* [ACTION ITEM]:
Print the lines below from the line with "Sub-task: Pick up" to the line with "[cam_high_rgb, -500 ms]" exactly, keeping both ends, and print no pictures.
──────────
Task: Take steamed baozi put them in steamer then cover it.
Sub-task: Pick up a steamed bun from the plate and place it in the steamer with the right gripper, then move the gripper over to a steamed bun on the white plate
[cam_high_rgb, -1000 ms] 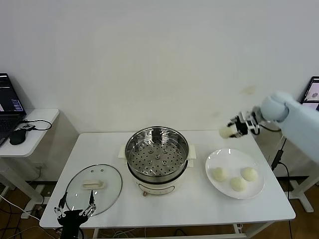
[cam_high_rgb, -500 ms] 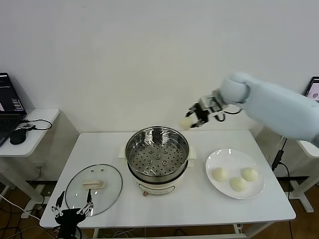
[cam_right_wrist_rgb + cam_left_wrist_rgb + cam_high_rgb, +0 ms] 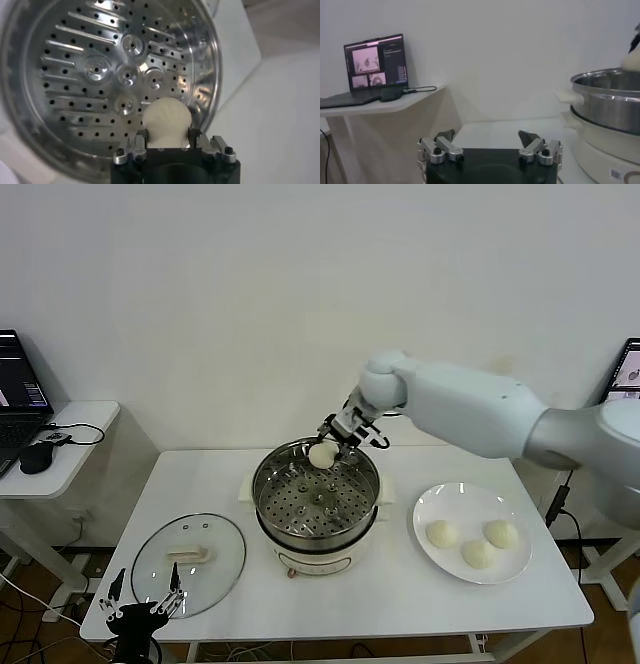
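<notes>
Table [image 3: 400, 594] centre frame, white wall behind; right gripper [image 3: 338, 446] clamps a bun [image 3: 322, 455] over the steamer [image 3: 316, 497]. Wrist view shows perforated tray [image 3: 100, 75]; left gripper [image 3: 489, 148] spread, lower left.

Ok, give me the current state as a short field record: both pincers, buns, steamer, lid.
right pincer: shut on a steamed baozi, held over the far rim of the steamer
left pincer: open, parked low at the table's near left edge
steamer tray: no buns lying in it yet
plate: three baozi on it, right of the steamer
cover: off, flat on the table left of the steamer
</notes>
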You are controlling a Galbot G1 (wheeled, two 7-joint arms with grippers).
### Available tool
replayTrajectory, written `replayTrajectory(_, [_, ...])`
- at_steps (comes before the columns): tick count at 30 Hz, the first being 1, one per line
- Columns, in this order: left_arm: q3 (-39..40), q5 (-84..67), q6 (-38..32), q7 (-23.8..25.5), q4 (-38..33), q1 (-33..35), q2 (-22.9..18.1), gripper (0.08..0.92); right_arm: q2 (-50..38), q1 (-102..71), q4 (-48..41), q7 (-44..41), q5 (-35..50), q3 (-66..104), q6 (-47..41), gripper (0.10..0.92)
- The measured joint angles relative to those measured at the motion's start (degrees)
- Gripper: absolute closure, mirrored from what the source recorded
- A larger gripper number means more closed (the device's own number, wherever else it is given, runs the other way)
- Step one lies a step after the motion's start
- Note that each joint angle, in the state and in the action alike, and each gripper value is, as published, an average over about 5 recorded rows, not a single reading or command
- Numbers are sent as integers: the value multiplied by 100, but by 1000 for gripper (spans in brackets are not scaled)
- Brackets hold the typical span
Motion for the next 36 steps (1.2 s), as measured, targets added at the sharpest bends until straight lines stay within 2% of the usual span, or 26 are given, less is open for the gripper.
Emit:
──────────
* [SOLUTION FOR THIS TASK]:
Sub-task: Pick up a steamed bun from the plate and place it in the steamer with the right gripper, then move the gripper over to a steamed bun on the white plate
[cam_high_rgb, -1000 ms] 
[cam_high_rgb, -500 ms] 

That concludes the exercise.